Editorials

The Cure of Sickle Cell Disease Is Close: CRISPR Technology

Sickle cell is one incurable disease that affects Africans. The disease has destroyed lives, altered destines, stopped beautiful love stories, and given pain to families. How does sickle cell happen? The red blood cells take an irregular shape or a crescent structure because of low amounts of oxygen. This stops the blood cells from moving through the blood vessels, causing them to clump, and cause problems like stroke, organ damage, and pain.

In 2020, two researchers got the Nobel Prize in Chemistry for inventing the CRISPR-Cas9 technology. CRISPR stands for Clustered Regularly Interspaced Short Palindromic Repeats. This technology edits the sufferers’ genes to help them recover from the disease. Clinical trials carried out saw two patients recover from sickle cell. How can this happen? The CRISPR-Cas9 Gene Editing for Sickle Cell Disease and beta-Thalassemia does the magic.

It edited the genes by removing the gene BCL11A, which is responsible for suppressing fetal hemoglobin production. When this happens, the stem cells can begin to produce fetal hemoglobin in patients with beta thalassemia or sickle cell disease.


The fetal hemoglobin overcomes the effect of the defective hemoglobin that causes sickle cell. What this means is that the patient does not require a donor. The gene-editing has nothing to do with a viral vector-like in electroporation, which has a low risk of off-target gene activation. Electroporation is the fast production of pores into the cells with high voltage.
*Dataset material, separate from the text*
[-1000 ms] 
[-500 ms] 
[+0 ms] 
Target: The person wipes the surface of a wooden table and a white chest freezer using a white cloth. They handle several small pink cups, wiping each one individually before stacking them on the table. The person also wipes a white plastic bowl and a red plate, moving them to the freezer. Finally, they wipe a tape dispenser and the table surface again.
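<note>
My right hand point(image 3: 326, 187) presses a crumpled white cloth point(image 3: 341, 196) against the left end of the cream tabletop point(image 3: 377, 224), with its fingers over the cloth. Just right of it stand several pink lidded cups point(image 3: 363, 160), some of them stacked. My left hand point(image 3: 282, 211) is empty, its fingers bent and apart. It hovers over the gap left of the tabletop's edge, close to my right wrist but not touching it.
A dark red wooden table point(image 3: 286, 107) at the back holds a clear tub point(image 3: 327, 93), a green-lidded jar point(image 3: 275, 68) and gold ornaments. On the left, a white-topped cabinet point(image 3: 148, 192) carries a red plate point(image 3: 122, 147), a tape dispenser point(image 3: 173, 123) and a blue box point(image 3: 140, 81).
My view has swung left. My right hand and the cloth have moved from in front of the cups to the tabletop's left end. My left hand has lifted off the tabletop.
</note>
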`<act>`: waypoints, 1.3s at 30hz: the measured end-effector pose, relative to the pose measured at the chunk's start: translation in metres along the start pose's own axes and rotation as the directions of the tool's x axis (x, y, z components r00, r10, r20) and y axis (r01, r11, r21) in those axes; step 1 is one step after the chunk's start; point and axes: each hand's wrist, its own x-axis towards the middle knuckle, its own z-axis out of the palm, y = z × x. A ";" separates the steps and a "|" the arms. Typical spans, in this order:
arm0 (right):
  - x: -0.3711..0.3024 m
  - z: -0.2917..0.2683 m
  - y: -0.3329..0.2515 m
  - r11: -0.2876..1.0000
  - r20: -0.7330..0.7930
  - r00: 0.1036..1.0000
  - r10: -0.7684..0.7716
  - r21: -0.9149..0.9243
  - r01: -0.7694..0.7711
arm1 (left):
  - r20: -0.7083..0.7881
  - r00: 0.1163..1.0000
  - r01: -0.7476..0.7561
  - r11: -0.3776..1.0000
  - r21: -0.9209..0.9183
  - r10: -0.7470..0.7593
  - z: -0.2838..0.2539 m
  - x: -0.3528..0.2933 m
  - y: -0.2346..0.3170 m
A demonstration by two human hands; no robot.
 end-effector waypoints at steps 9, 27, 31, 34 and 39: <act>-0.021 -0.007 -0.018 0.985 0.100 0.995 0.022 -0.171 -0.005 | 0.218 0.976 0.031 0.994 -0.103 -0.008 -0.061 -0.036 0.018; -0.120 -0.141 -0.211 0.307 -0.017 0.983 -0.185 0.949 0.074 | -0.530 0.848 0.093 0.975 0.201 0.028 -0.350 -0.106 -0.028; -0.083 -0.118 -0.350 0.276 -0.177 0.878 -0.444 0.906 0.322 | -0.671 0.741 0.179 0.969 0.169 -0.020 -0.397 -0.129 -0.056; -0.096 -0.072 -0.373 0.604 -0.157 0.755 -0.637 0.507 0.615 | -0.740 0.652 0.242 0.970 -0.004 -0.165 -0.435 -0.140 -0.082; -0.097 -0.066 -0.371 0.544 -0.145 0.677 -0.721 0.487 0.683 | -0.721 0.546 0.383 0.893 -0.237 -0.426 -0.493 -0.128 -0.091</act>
While Africans await the full use of this technology, we have seen more researchers achieve successful clinical trials on the disease. Today, we have a better way of monitoring the blood cells without the need for biochemical markers or microscopic imaging. This ensures that the disease can be managed successfully.

While the monitoring of sickle cell disease happens when a blood sample is watched under a microscope, it comes with many disadvantages. The process can delay the capture of vital changes and it is time-consuming. Often, this delay can cause permanent cell damage to the sufferer.


However, new monitoring technology has offered new hope for the sufferers, by the use of a microfluidics-based electrical impedance sensor. This sensor makes it easier for tests to be carried out faster and better.

The technology measures the oxygen levels in real-time and mimics what is happening in the sufferer’s blood. Currently, the only cure for this deadly disease is having a bone marrow transplant. The surgery allows the sufferer to receive bone marrow from a healthy, genetically-compatible donor. The problem is that for many adults, these transplants are risky. For the kids, only a few of their relatives can match their blood as donors.

Gene therapies have become the future of treating these patients. We hope in the nearby-future, many Africans can have access to these new treatments as these technologies continue to improve and become widespread. In the mean time, for those yet to have kids, it is important to choose a partner who is compatible with your genotype to avoid issues showing up in the future with your kids.